International Cybersecurity Awareness Month: A Conversation with Volue's CISO

Volue is leading the energy markets’ transition to robust and sustainable services critical for society. Because of our work across the energy sector and critical infrastructure, we consider cybersecurity a high priority. Stringent and well-planned cybersecurity measures are critical to prevent cyberattacks that could disrupt essential services, impact our customers, compromise safety, and have far-reaching economic and societal consequences.

Threats are constantly evolving

“To provide a context to the challenges all sectors are facing, it’s important to emphasise that cyberattacks are on the rise, with a relentless surge in frequency and sophistication. This trend can be attributed to several factors. Firstly, the ever-expanding digital landscape offers a broader framework for cybercriminals to exploit, including an increase in collaboration apps like Microsoft Teams, IoT devices, and cloud infrastructure,” says Brynjar Larssen-Aas.

“Secondly, the proliferation of hacking tools and malware is making it easier for both novice and experienced hackers to launch attacks. An example we’ve seen recently is with multi-factor authentication. Multi-factor authentication, or MFA, significantly bolsters security, but recently we’ve seen that it's not impervious to phishing attacks. While MFA makes it harder for attackers by requiring a second authentication factor, some advanced tactics can bypass it. This is one of several threats that we are closely monitoring and that we have taken concrete measures to protect against,” notes Brynjar.

Enhanced cybersecurity measures

The interconnectedness of our modern world and our reliance on technology underscores the critical need for enhanced cybersecurity measures to combat ongoing and ever-changing threats. Brynjar explains what this means for Volue.

“In the most basic terms, it’s about working with a key set of processes and procedures. We have frameworks in place that are shared widely with our employees. In my own role and as a business, we place a strong emphasis on cybersecurity readiness, recognising that it demands investments in both technology and training,” notes Brynjar.

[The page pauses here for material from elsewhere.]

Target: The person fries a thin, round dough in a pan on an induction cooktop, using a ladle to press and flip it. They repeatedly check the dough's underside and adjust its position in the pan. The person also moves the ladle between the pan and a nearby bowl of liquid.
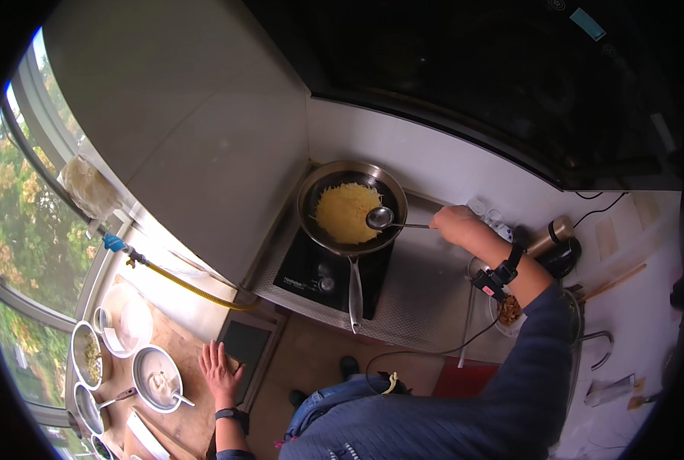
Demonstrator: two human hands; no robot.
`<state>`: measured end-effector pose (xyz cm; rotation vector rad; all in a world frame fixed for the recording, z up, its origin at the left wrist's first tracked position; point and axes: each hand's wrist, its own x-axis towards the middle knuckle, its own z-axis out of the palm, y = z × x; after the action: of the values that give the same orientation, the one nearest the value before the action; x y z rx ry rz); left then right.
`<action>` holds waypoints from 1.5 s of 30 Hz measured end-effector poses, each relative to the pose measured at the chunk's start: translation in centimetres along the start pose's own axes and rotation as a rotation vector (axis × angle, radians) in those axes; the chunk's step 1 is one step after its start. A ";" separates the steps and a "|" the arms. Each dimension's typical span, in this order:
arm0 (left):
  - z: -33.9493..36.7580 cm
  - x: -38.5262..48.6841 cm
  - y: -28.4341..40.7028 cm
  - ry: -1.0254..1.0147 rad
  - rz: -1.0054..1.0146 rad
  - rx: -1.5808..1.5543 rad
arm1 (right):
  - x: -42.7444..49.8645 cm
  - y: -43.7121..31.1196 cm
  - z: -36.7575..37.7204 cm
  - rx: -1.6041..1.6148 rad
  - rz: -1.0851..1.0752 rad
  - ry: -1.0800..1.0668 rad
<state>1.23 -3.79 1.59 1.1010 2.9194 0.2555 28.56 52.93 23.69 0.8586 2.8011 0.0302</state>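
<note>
My right hand [455, 225] grips the handle of a metal ladle [381, 218]. The ladle's bowl rests on or just over the right side of a round yellow layer of shredded food [347, 213]. That food lies flat in a frying pan [304, 201] with high metal sides. The pan stands on a black induction cooktop [313, 287], its metal handle [355, 299] pointing towards me. Palm down, my left hand [220, 368] is at the right edge of a wooden table [192, 422], fingers apart and holding nothing.
On the table stand a bowl of white batter-like paste [157, 379], a bowl of greenish food [89, 359], a small metal pan [90, 408] and a knife [146, 435]. A yellow hose [186, 286] runs along the window. Beneath my right arm sits a plate of brown food [509, 310].
</note>
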 end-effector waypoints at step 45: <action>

He adds: “In many situations, the simple act of being aware can have tremendous value . Cybersecurity awareness is an essential component of a robust cybersecurity strategy. It empowers individuals within a company to become the first line of defense against cyber threats, reducing vulnerabilities, minimising risks, and safeguarding sensitive information."

“We are committed to reinforcing security measures not only for our internal operations but also for the services and products we provide on behalf of our valued customers. Safeguarding digital assets remains a top priority for Volue, underscoring our dedication to maintaining trust and protection in the digital age."

Looking to the future

Following a ransomware attack in 2021, Volue has built back to a better, stronger, and more secure place. We've bolstered our infrastructure by migrating it onto the unified Volue IT platform, reinforcing the security of our services and data.

With our 24/7/365 Security Operations Center monitoring service in place, we also maintain an increased, vigilant oversight. Additionally, we actively contribute our cybersecurity expertise at various security forums and place a high priority on all security aspects, including bug fixes, source code and third-party asset management, and robust vulnerability control.

When asked about his best advice to companies who are looking to upgrade their security posture, Brynjar Larssen-Aas says that there is no silver bullet when it comes to information security:

“There are hundreds of different actions to take that would improve a company’s security, and instead of highlighting one or two of these, I would advise to follow a security framework, as it will help any organisation to discover new, and map all their existing security actions in a logical structure.

As an example, Volue is certified on ISO 27001, but we also use the NIST Cyber Security framework (CSF) because of its logical setup throughout the five pillars Identify, Protect, Detect, Respond and Recover."

“It’s fair to say that 9 out of 10 cyberattacks involve some sort of human factor. Of course, it’s extremely important that as a supplier of critical infrastructure, we must continue to be as secure as possible. In my opinion, that starts with balancing secure technology and awareness, working together as a team, being vigilant and undertaking ongoing training. We will continue to protect ourselves and our customers as we do so,” concludes Brynjar Larssen-Aas.